The Tyranny of a Sunny Day

A recent study by The United Nations Sustainable Development Solutions Network indicates that the happiest countries in the world are:

  1. Switzerland
  2. Iceland
  3. Denmark
  4. Norway
  5. Canada
  6. Finland
  7. Netherlands
  8. Sweden
  9. New Zealand
  10. Australia

Now, you may ask, what do all these countries have in common — except, perhaps the last one, with which I’ll deal a bit later on — and can people in other countries possibly emulate the top five so as to be so blissfully happy that the United Nations Sustainable Development Solutions Network will think them worthy of mention, too?

You might think, “Ah, it must be a common Christian cultural heritage!”  Don’t run too fast with that one.  Every one of the countries mentioned are experiencing the practical extinction of organized religion.  If I may be permitted to digress — I ask this of you, dear reader — oh, and thank you — the only problem with the death of Christianity is the question of how we can make use of the fine buildings that religion has bequeathed to us.  All over the world, the most ornate and costly buildings have typically been those devoted to the practice of religion.  I’m not sure what other use a building like Chartres Cathedral can have.  Maybe a place where people can come and discuss the challenges of living a peaceful life in this hectic world.

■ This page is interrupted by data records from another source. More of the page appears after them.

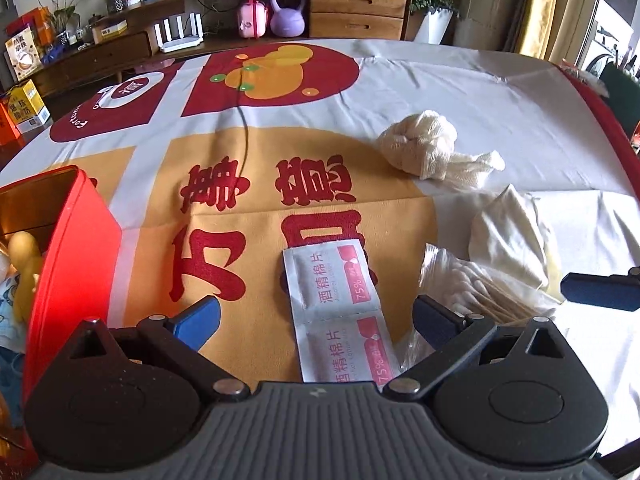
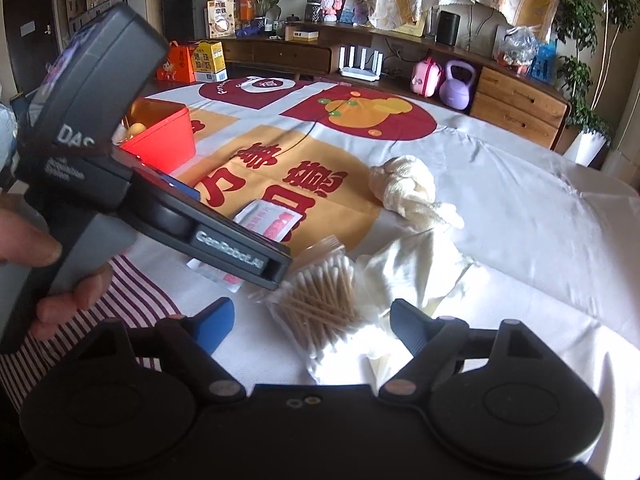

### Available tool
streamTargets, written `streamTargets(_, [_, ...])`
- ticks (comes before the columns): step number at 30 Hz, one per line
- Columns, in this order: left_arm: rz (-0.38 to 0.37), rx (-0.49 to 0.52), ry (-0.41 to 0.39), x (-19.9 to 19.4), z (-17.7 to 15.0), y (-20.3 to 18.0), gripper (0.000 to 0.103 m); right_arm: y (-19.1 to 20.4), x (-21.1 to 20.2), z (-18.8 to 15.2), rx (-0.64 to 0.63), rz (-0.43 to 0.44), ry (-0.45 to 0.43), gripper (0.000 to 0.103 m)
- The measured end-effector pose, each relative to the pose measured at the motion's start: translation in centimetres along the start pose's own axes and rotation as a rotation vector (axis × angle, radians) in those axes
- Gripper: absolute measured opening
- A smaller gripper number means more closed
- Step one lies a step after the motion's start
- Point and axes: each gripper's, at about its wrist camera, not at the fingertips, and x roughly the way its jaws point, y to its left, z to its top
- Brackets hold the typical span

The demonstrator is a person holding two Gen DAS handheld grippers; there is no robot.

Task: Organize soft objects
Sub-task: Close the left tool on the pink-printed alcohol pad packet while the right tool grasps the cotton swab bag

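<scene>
My left gripper stands open over a strip of two pink-and-white alcohol pad packets, which lies on the cloth between its blue fingers without touching them. My right gripper is open low over a clear bag of cotton swabs; the bag lies between the pads, untouched. Just right of the bag rests a crumpled white cloth. Farther back sits a knotted cream gauze bundle. The open red box at the left holds a yellow item and other things.
A printed red, orange and white tablecloth covers the table. The left tool's housing, held by a person's hand, fills the left of the right wrist view. A wooden sideboard with a kettlebell and boxes stands behind.
</scene>
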Motion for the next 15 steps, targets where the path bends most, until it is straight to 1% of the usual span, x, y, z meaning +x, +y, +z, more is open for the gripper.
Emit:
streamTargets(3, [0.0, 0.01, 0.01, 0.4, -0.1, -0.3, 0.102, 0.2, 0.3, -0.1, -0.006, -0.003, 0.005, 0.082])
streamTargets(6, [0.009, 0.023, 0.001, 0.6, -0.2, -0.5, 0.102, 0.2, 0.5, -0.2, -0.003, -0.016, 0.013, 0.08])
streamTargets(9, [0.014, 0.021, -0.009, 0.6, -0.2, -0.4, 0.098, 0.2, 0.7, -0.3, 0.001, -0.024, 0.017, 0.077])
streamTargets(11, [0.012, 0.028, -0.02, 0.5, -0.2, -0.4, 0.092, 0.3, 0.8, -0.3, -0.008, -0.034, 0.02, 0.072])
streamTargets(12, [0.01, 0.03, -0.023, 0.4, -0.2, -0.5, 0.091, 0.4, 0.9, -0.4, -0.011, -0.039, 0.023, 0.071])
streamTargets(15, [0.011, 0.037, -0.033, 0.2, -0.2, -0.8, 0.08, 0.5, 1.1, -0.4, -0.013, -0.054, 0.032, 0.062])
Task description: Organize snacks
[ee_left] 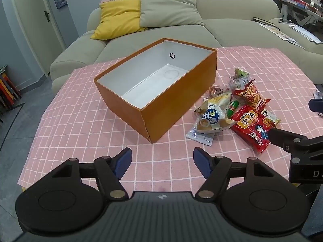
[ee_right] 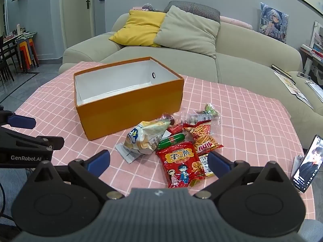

Okay, back to the question of what these happy countries (we were talking about happy countries) have in common.  Drum roll:

Clouds.

Yes, clouds.  Think of northern Europe: clouds.  Who ever went to Denmark expecting an abundance of sunny days fit for lolling about in a grassy park?  Who would think it unfair if it rained on their holiday in Holland?  No, it is precisely the cloudiness that predominates in these countries that causes people to think happy thoughts — sunny thoughts.

Why?

I know why, and I bet you’re not a bit surprised, dear reader.  It’s this: When it’s sunny, we feel it necessary to get outside and get active, to do stuff.  Not creative stuff like building another Chartres Cathedral, but stuff like mowing the lawn, painting the fence, cleaning the pool, edging the gardens, and washing the car.  Nothing Earth-shattering, just outside stuff, stuff you do so you won’t feel like you wasted a beautiful sunny day.  So you’re outside, your mind is occupied in physical activity, and instead of thinking of writing a letter, a story, a poem, a philosophical treatise, you’re thinking of whether you should have used muriatic acid or simple methyl alcohol to clean the fence slats before you painted them.  I submit that the letter, the story, the poem, and the philosophical treatise will make more people happy than will your choice of cleaning fluid for a fence.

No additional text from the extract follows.